Des leçons partagées, et apprises


La gestion de la phase post conflit ne saurait être l’affaire d’un seul secteur, mais plutôt de la conjugaison de plusieurs efforts.

A titre d’exemple, on ne saurait garantir la non répétition des crimes sans la prise en compte du DDR, on ne saurait également tourner définitivement cette page douloureuse sans prévoir l’intégration des ex-combattants dans l’armée ou de les inclurent dans les différents types d’activités qui peuvent être mises en œuvre en vue d’appuyer le processus de paix, de renforcer la confiance, de contribuer à un climat de sécurité ou encore l’application du veeting.

 

Présentation du conseiller volontaire d'ASFC devant les participant-e-s.

 

Aussi, jusqu’à maintenant, chacune des commissions travaille dans son coin et selon sa propre logique, alors que toutes sont préoccupées par la plupart du temps par les mêmes victimes. D’où la nécessité d’un travail en symbiose pour éviter des doublons ou des écarts en terme de proposition des mesures de réparations.

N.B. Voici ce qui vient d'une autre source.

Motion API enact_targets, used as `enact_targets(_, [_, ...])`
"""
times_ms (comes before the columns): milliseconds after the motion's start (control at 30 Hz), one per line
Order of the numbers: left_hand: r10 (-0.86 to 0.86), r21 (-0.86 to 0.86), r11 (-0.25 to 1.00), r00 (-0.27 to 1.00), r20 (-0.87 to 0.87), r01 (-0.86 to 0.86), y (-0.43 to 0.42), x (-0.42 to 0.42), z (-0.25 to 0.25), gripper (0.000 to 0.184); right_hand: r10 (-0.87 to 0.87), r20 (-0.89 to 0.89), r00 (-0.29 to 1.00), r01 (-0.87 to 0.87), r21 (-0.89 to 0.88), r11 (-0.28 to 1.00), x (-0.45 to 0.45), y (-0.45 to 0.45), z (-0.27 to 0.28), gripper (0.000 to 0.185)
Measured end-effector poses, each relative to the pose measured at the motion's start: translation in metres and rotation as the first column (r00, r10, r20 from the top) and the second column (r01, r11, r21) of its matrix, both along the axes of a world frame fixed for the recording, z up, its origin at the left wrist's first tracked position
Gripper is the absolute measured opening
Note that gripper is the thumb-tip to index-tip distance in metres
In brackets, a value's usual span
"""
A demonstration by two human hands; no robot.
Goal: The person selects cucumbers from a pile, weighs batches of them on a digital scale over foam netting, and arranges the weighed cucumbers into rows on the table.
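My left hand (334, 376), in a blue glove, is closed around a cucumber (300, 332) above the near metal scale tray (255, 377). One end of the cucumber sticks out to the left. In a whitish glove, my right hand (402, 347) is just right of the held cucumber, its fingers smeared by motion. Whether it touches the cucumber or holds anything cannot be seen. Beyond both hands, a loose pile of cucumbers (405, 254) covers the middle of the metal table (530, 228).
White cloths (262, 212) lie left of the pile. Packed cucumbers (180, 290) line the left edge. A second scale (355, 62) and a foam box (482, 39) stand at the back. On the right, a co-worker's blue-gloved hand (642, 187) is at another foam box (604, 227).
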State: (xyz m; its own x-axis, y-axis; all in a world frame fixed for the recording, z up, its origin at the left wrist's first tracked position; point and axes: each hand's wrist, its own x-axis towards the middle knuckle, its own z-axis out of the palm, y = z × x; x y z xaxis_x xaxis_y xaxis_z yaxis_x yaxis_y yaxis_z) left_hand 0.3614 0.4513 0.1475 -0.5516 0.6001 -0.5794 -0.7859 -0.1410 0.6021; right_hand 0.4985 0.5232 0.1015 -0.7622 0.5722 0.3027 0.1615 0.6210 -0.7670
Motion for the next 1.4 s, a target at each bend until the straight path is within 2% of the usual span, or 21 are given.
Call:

C’est conscient de ces enjeux et défis que j’ai apporté ma contribution afin que les quatre commissions échangent et cernent la pertinence de leur complémentarité dans le processus de justice transitionnelle.  J’ai bénéficié de la culture, des habitudes et l’ouverture d’esprit des différents commissaires permettant d’éloigner de moi certains  préjugés.

C’était une excellente occasion d’échanges,  je reste convaincu que les connaissances acquises permettront aux différents acteurs de jouer pleinement le rôle d’artisan de la paix et de la réconciliation. Les commissaires sont maintenant mieux outillés et en mesure d’atteindre leurs objectifs et de renforcer davantage le mécanisme de collaboration entre les différentes commissions. Et pour y parvenir, ils doivent surmonter sur leur passage des difficultés.

Chose certaine, nous serons là pour les appuyer.